Fraud adapts to the stages of the customer journey and the targeted sectors. Two main categories stand out: account creation fraud, attracted by immediate benefits, and account takeover, targeting existing high-value accounts. In 2025, this distinction is crucial for understanding how fraudsters operate and what their preferred targets are.

In the crypto sector, 67% of fraud occurs during account creation, motivated by sign-up bonuses. Vehicle rental presents a similar pattern, with 67% of fraud occurring during onboarding. Attackers use fake identities to temporarily access valuable assets. In these sectors, a lenient onboarding process creates opportunities to capture benefits or open accounts intended for money laundering.

The logic is quite different for takeover fraud. Here, attackers do not create new accounts—they seize existing ones. Using stolen credentials, phishing, malware, or social engineering, they invest in old, high-value accounts, allowing them to make transfers, take out loans, or access sensitive data. In the payments sector, 82% of fraud attempts occur after registration; in professional services, this figure reaches 62%. Old, high-value accounts are particularly attractive as they enable fund transfers, loans, and access to rich identity data, making them far more valuable than newly created accounts.

These data reveal two fundamental truths: first, no organization can afford to strengthen a single control point at the expense of others. Every open vulnerability becomes an invitation. Second, fraud has become professionalized. It is now organized, strategic, aimed at maximizing gains and minimizing defenses.

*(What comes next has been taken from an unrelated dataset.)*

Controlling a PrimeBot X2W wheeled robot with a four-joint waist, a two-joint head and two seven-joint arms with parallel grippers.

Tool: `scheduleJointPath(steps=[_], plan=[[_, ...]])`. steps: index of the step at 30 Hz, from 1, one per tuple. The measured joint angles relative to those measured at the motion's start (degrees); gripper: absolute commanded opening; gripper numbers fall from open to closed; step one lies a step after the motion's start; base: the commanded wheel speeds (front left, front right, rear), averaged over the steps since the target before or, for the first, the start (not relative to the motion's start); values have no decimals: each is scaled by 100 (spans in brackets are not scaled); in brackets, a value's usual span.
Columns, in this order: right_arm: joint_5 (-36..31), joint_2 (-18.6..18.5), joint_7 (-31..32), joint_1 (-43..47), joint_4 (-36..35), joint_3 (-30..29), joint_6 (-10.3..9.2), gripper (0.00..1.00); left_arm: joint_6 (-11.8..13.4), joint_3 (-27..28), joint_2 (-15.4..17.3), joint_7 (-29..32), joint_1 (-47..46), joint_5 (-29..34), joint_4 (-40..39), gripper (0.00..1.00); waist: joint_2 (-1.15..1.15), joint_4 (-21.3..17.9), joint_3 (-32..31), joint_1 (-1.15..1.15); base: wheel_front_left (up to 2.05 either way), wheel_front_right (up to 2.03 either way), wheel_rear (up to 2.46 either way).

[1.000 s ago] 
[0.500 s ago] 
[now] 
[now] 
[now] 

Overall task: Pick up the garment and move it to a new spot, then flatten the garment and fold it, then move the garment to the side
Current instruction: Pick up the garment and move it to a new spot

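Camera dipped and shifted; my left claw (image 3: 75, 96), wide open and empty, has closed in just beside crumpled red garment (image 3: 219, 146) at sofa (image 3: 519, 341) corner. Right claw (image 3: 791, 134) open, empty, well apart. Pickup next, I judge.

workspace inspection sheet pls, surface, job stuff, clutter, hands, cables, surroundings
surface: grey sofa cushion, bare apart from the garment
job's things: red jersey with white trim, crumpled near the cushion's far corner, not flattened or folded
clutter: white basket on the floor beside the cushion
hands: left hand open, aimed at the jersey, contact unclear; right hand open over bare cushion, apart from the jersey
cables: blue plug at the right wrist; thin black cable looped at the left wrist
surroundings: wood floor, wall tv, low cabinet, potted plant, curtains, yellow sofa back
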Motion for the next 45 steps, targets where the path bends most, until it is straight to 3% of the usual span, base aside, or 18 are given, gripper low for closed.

Prevention Must Cover the Entire Journey

If fraud can strike at every step, the response must be equally comprehensive. Organizations that deploy a coherent identity strategy throughout the customer lifecycle save an average of $8 million per year in fraud-related costs, resulting from earlier, more accurate, and above all, more systematic detection.

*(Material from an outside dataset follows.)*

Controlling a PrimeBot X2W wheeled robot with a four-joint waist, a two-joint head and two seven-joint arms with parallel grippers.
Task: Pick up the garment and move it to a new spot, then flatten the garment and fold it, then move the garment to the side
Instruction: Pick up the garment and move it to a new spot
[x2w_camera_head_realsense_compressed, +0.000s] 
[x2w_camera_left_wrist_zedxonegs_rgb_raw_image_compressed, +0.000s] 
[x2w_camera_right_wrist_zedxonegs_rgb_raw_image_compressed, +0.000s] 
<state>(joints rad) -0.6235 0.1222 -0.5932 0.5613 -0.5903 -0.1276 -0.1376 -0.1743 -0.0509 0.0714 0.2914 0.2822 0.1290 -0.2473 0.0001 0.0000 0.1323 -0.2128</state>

Three pillars structure this approach:

  1. Make onboarding a first line of defense, not just a formality
    Registration is the first opportunity to establish authentic trust and detect what is not genuine. Robust KYC or KYE processes combine identity document verification and facial recognition to confirm that the person in front is indeed who they claim to be. “Liveness” detection adds an essential layer: it distinguishes real users from synthetic identities and deepfakes, which account for about one in five biometric fraud attempts. Rigorous onboarding not only protects against immediate fraud but also reduces downstream risks associated with fraudulent accounts that may have slipped through the cracks.

  2. Secure existing accounts through continuous authentication
    Verifying identity once is no longer sufficient. The threat is ongoing, and the response must be as well. Continuous authentication, combining multi-factor authentication and biometric re-verification, protects established accounts without burdening the experience of legitimate users. Better yet, it allows for dynamic adaptation of security requirements based on contextual risk levels, rather than applying a blind static control. In the payments sector, where the majority of fraud specifically targets the authentication process, this responsiveness is not a luxury; it is a necessity.

  3. Monitor behaviors in real-time, not just identities
    A user may present a legitimate identity while engaging in fraudulent behavior. This is where real-time behavioral analysis comes into play: by cross-referencing device signals, browsing habits, login patterns, and transactional anomalies, it becomes possible to detect fraud where traditional identity checks remain silent. As AI-driven attacks gain credibility, this level of behavioral vigilance fills a critical gap in classic defenses.

The Window of Opportunity

Fraud has always followed the customer journey, shaping its contours and exploiting its blind spots. What has changed is that technology now allows defenders to do the same, provided it is used as a coherent strategy rather than a collection of isolated controls.

Organizations that treat identity as a continuous thread rather than a checkbox at the entry point will be better equipped to detect earlier, respond faster, and sustainably protect their customers. Digital trust is not decreed. It is built, at every step, with rigor and consistency.